*What is needed*: Your answer must be the exact lines of the listing below that run from the line with "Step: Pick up" to the line with "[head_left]", ends included, and no pictures.

··· Supplied data

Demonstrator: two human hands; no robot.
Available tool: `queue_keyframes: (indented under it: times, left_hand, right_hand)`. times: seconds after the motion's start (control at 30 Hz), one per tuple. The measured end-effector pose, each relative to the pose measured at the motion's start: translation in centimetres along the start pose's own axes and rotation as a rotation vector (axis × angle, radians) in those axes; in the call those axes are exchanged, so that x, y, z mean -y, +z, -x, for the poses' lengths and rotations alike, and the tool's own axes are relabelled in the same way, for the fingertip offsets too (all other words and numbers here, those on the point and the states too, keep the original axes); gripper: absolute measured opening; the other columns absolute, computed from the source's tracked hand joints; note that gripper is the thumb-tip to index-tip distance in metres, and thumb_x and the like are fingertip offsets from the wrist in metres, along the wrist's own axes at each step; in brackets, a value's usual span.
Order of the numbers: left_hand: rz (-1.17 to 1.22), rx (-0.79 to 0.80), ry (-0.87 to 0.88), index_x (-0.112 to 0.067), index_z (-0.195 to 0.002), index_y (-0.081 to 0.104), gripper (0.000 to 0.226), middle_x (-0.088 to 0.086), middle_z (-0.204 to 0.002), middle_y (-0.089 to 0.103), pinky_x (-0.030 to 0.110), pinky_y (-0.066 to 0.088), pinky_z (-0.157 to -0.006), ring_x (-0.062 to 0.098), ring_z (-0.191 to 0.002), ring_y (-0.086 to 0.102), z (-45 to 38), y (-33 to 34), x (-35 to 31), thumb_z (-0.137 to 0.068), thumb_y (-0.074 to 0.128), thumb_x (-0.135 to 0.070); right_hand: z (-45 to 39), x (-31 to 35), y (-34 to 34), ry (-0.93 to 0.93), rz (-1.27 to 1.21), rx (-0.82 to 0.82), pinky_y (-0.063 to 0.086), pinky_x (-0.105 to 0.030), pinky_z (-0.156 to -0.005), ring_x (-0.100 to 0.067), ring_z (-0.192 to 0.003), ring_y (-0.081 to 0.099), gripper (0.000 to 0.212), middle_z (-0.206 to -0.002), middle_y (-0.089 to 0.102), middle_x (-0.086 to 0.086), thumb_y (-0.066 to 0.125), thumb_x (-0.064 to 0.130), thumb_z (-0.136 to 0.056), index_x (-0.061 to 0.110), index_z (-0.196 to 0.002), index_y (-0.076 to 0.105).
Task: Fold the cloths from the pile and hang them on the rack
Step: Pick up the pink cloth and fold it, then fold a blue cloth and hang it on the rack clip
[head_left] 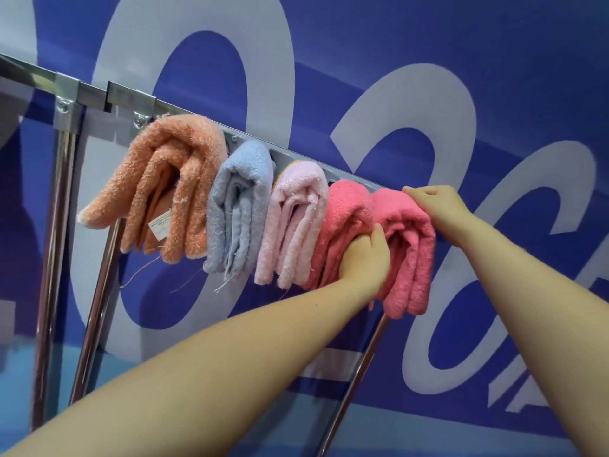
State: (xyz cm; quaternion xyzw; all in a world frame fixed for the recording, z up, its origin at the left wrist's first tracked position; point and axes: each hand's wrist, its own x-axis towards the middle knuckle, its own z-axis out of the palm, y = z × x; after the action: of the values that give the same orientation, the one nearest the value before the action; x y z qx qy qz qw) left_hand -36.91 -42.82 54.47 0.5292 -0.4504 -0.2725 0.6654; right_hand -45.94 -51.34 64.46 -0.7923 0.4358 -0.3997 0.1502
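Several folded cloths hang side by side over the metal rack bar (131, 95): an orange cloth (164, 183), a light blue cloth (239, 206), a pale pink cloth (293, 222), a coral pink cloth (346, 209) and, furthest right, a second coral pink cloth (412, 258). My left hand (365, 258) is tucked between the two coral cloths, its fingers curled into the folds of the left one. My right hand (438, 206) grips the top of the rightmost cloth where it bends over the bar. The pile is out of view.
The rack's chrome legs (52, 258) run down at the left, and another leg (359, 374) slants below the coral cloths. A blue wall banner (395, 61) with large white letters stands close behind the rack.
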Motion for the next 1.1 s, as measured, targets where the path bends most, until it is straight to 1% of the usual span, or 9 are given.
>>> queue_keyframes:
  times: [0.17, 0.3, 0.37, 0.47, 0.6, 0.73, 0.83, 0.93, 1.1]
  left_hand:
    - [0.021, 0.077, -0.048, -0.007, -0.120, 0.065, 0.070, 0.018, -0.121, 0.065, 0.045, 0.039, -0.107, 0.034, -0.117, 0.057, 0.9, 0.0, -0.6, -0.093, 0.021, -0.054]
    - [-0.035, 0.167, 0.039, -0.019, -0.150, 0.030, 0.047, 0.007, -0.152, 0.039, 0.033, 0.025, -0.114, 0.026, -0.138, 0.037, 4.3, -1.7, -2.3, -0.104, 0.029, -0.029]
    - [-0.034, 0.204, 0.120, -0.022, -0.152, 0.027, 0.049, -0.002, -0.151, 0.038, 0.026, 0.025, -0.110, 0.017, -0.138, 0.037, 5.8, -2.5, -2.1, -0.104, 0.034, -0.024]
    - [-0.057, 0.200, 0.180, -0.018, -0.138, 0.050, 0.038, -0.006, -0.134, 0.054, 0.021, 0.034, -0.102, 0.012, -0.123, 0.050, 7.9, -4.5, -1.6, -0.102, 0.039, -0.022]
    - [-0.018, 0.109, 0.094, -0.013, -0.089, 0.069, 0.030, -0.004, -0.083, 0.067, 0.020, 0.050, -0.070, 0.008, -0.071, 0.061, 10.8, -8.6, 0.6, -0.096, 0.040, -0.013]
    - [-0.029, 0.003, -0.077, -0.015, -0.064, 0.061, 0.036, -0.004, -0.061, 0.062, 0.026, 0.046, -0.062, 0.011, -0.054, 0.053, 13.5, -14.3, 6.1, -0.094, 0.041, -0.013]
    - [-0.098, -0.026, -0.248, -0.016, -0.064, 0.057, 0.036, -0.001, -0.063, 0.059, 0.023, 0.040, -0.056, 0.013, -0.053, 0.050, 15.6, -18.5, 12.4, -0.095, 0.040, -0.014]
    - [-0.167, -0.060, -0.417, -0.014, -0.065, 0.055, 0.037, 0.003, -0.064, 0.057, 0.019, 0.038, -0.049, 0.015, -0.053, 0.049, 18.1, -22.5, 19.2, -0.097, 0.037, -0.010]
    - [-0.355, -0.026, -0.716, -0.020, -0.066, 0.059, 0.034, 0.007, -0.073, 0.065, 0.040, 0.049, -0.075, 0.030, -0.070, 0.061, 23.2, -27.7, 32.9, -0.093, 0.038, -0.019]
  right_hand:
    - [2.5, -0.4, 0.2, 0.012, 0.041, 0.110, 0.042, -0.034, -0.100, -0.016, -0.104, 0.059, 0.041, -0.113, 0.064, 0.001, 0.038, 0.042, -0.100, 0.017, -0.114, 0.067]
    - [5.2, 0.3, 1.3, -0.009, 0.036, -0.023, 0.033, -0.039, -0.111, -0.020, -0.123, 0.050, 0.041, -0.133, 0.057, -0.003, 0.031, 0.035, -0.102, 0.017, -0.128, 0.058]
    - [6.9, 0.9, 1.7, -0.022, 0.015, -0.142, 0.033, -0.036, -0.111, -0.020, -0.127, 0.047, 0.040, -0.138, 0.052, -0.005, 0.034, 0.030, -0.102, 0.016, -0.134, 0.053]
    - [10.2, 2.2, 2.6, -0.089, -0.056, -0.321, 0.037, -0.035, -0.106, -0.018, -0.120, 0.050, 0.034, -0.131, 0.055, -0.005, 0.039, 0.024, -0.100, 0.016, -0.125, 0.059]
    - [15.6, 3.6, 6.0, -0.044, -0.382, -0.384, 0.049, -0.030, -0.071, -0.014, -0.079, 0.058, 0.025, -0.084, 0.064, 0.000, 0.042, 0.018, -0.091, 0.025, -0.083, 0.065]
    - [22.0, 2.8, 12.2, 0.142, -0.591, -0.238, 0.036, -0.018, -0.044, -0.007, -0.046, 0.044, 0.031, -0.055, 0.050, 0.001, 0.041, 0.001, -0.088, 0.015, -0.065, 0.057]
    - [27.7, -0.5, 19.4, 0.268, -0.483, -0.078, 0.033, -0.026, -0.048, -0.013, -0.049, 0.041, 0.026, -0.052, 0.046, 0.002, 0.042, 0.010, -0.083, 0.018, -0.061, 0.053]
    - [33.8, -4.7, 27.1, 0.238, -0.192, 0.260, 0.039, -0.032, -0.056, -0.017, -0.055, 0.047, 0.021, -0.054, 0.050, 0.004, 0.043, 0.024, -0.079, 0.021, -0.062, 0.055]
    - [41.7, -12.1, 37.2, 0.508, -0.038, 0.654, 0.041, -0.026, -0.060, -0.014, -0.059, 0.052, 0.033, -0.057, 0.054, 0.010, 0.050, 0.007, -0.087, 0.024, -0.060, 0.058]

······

*Result of the exercise*:
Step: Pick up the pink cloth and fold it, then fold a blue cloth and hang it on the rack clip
[head_left] 

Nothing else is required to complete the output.